I've a 57 plate 174 5-pot 4Motion.
I bought it with 28K on the clock in September 2010 with a set of Goodyear Cargos that had done about 2K.
In the 18 months I've had it, me, my wife, younger son, and his partner have done 22K.
(Motorway, highlands, Skye, France (Tarn Gorge, Central Massif) and alot of short drives over Glasgow pot holes).
We are not hell raisers but we all tend to move it on a bit.

I had thought that I would need new tyres for the 2011/12 winter.
But the Cargos still had tread on them well above legal.
My guess is that I'll get a new set late summer which will be about another 5-8K.
I have a big service coming up late this month before we do the outer hebrides so I'll be interested in what the VW Van Centre says.

I'm not particularly wedded to the Cargos but they'll have done about 30K when they die which I think is quite good.
They have a fairly unsophisticated tread ( big understatement) but I've experienced no bad vibes with them (although I've no control comparisons ;-)
A bunch of simple chunks

Interestingly, all 4 corners of the 4x4 seem to be wearing about the same.
I would have thought that the steering wheels would be worse than the back ones.
But not so.

My wife has a BM 325 MSport Coupe with stepped wheels (wider on the rears) and pretty hard suspension.
The back pair go through expensive tyres in just 12-15K.
The fronts, 20K.
This car is not ragged either (she tells me) - I've track-dayed it once but with borrowed wheels and EXCELLENT Falken FK452s!

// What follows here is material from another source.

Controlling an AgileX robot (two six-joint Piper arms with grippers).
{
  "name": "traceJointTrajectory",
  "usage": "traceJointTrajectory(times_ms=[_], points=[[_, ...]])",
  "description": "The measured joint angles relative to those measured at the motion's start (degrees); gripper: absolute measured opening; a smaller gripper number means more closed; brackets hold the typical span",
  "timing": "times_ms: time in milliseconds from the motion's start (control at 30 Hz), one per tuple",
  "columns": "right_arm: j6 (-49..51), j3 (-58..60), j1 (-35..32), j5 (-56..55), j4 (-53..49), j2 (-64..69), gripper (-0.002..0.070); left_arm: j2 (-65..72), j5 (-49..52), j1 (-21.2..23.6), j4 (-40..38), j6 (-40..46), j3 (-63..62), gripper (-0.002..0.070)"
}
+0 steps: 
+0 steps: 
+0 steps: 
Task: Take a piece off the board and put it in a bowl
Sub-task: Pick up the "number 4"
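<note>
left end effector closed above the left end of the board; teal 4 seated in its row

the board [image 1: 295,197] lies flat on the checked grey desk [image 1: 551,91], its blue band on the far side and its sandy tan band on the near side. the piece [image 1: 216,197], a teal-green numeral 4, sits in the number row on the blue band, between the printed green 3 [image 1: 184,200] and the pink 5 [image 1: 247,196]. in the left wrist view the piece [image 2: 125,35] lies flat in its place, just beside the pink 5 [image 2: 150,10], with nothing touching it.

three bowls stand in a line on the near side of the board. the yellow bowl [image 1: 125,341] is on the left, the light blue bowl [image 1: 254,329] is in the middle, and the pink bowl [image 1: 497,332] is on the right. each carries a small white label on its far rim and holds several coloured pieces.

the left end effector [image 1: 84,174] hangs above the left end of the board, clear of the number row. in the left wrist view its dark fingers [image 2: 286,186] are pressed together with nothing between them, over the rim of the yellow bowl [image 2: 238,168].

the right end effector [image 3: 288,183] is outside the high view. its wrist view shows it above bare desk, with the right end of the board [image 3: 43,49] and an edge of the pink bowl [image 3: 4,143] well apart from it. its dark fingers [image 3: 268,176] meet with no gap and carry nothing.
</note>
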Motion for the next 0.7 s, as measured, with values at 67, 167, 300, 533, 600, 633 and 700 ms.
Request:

So I'm pretty happy with the VW compared to the missus'.

I'd be keen to hear what others' experiences are for when I go to get new ones late summer.
The experts tell me Cargos are designed for plumbers vans and rally barges and handling should suffer on the Cali.
But I point out to them that the Cali is hardly designed for track days ...

At the moment I'd get new Cargos I think when new tyre days arrives.
Unless I can find something that makes the ride less bumpy without sacrificng longevity.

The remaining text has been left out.